J'étais confuse et totalement perdue. Les événements s'enchaînaient à une vitesse folle et je regagnais les privilèges bien plus vite que je ne les avais perdus. Istran ne pourrait plus me menacer ou affecter ma vie d'une quelconque manière. Durban non plus. Et maintenant, en plus d'un total contrôle sur ma vie, je récupérais une position social, qui grâce à ma proximité avec la reine, faisait de moi quelqu'un d'incontournable chez les humains. Lorsque je réalisai, ce que j'avais dû sacrifier pour en arriver là je lâchais mon verre qui s'écrasa sur le sol, me ramenant d'un coup à l'instant présent. Je souris de toutes mes dents avant de finalement prendre la parole.

- Si vous saviez à quel point je vous en suis reconnaissante. Je continuerai de développer l'empire de la famille Aura comme je le faisais avec Xarent.

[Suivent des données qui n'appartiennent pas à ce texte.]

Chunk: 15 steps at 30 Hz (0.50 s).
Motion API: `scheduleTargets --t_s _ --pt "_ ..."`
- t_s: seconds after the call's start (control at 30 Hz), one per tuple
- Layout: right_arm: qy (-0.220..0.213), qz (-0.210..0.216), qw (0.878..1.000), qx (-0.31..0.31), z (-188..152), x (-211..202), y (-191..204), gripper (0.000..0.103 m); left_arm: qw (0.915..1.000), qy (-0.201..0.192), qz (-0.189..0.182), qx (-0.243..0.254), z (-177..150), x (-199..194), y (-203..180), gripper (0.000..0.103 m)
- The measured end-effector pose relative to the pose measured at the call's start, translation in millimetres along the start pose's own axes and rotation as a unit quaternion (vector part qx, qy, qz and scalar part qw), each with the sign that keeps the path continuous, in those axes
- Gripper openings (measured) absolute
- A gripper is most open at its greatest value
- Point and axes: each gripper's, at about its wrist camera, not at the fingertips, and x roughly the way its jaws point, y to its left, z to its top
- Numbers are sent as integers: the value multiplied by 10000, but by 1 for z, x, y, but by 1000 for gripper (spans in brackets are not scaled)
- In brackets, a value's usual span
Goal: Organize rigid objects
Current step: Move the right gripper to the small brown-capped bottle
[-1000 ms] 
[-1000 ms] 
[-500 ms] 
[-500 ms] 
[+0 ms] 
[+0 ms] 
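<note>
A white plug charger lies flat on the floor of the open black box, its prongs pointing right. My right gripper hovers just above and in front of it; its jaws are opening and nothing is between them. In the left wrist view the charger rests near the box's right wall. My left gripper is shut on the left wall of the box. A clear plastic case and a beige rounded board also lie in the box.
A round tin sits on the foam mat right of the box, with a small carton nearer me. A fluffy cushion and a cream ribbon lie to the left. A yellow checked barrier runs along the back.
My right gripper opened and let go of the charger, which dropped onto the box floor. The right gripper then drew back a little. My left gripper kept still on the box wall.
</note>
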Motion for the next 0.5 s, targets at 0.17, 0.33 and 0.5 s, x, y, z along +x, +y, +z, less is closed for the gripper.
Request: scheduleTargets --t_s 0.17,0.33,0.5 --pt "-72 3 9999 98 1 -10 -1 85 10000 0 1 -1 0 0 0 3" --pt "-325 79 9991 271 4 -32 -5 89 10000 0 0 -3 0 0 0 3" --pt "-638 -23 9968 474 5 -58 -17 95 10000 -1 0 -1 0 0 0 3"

Tibeo fit ouvrir une bouteille de champagne et nous fêtâmes notre nouvel accord. Arianna fit apporter les papiers permettant d'officialiser la nouvelle et ils furent signés dans l'heure. Nous discutâmes de choses et d'autres. Réglant les premiers problèmes qui se présentaient. Nous devions convenir d'un lieu où nous dirigerions toutes les négociations. Nous optâmes pour le bureau que Xarent avait acquis dans la ville haute. Ils ne souhaitaient pas non plus que je reste dans ma petite maison dans les quartiers pauvres et m'avaient déjà acheté une nouvelle demeure. La liste était longue et les réponses nous demandaient plus ou moins de négociations. L'heure du dîner arriva et je fus de nouveau conviée à rester. Nous dînâmes en continuant notre conversation et nous finîmes par nous coucher bien après le soleil. Je sombrai rapidement dans le sommeil et m'éveillai aux premières lueurs du jour. Mes affaires furent déménagées dans ma nouvelle demeure. Elle était aussi grande que celle que je possédais avec Xarent et possédait elle aussi un jardin. Toutes les robes que Xarent m'avait offertes furent sortis des malles où je les avais enfermées. Ainsi suspendues dans ma nouvelle penderie, je me perdis en caresses. Je touchais chacune d'entre elles, appréciant le contact plus ou moins doux, plus ou moins lisse de l'étoffe. Il y en avait trente-deux. Xarent m'en avait offert une tous les trois mois pendant les huit ans qu'avait duré notre mariage. Chacune d'elle avait une particularité que Xarent avait été heureux de me montrer. Chacune d'elles avait été pensée et conçue pour moi, et je refusais de les laisser dépérir plus longtemps. Fermant les yeux, je laissais mes mains se balader sur les différentes robes et après avoir fait plusieurs allers-retours, je m'arrêtai devant une robe dont l'étoffe me "parlait" plus. Je la décrochai et l'observai attentivement. Elle était faite d'un tissu plutôt léger, comme de la soie, de couleur bleu marine, une coupe cintrée, un col Queen Anne. Elle ne possédait ni jupon ni crinoline ce qui la faisait tomber toute droite le long de mes jambes. Fendue du côté droit, elle dévoilait ma peau à chaque pas. Ainsi vêtue, je quittai le confort de ma nouvelle maison pour affronter la jungle de la noblesse que j'avais abandonnée depuis trop longtemps.